Uma unidade da Casa da Mulher Brasileira, projeto do Governo Federal que disponibiliza um espaço especializado para atendimento às mulheres em situação de violência, será instalada em Teresina. A proposta prevê a construção de uma estrutura do modelo tipo II, e custará cerca de R$ 5,9 milhões. O serviço inovará a política pública na cidade por integrar, ampliar e articular os equipamentos públicos disponibilizados para as mulheres.

O espaço será construído em um terreno cedido pela Prefeitura de Teresina, no bairro aeroporto, zona Norte da capital, e contará com uma estrutura no formato compacto, com recepção, acolhimento e triagem, apoio psicossocial, centro judiciário da mulher, promotoria especializada, defensoria pública, serviço de promoção de autonomia econômica, dentre outros.
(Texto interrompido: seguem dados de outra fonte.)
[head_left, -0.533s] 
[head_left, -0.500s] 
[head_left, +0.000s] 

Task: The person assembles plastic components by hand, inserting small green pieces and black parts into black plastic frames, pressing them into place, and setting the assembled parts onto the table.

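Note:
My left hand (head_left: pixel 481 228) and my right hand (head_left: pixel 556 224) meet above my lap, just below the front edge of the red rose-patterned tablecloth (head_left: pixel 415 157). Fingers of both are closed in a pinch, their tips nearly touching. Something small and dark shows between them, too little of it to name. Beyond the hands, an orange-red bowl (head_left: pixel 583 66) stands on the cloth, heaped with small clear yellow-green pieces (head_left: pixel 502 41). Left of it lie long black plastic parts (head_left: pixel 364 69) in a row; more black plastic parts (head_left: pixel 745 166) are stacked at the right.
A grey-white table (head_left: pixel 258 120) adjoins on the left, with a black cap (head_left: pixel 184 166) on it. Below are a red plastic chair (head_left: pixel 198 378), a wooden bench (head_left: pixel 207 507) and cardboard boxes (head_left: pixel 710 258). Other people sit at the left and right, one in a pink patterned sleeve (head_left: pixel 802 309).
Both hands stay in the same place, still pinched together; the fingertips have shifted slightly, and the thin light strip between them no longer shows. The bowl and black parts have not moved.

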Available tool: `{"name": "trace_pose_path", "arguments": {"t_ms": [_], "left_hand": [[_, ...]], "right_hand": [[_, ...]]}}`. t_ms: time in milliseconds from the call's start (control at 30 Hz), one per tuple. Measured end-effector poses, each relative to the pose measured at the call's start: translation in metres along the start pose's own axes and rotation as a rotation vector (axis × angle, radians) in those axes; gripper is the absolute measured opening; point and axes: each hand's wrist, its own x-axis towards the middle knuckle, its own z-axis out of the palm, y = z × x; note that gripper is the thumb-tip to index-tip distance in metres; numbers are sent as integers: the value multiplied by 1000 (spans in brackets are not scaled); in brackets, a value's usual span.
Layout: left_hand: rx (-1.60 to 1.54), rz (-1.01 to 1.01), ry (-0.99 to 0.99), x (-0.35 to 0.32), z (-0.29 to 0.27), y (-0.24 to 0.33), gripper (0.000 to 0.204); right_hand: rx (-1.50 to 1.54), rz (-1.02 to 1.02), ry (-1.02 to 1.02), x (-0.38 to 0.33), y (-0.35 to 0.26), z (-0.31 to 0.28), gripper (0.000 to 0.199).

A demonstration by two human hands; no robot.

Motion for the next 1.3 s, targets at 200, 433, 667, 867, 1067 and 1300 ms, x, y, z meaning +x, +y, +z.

A construção da Casa da Mulher Brasileira no município foi solicitada pela Prefeitura, através da Secretaria Municipal de Políticas Públicas para Mulheres (SMPM), em junho deste ano. A negociação contou também com o apoio da Secretaria Executiva de Captação de Recursos e Monitoramento da SEMPLAN e foi concluída agora em dezembro. “A presença da Casa em Teresina é um importante indicativo de cuidado à saúde e a situação da mulher teresinense”, afirma o secretário executivo de captação de recursos da Semplan, Ítalo Portela.

Segundo a Secretária da SMPM, Macilane Gomes, esse importante instrumento voltado ao acolhimento de quem sofre todos os tipos de violência foi conquistado através de bom diálogo com a secretaria nacional. “Teresina foi contemplada na medida em que o prefeito Firmino Filho garante a contrapartida financeira, além de ceder o espaço a ser implantado esse serviço tão relevante no enfrentamento a violência contra a mulher. Ficamos felizes com essa conquista que fará uma grande diferença na cidade”, esclarece a secretária.

A Casa da Mulher Brasileira tem por objetivo facilitar o acesso dessas mulheres aos serviços especializados de atendimento, de forma a garantir condições para o enfrentamento da violência vivenciada, o empoderamento da mulher e sua autonomia econômica. Atualmente está em funcionamento em seis capitais, sendo elas: Curitiba, São Paulo, Campo Grande, Fortaleza, São Luís e Boa Vista.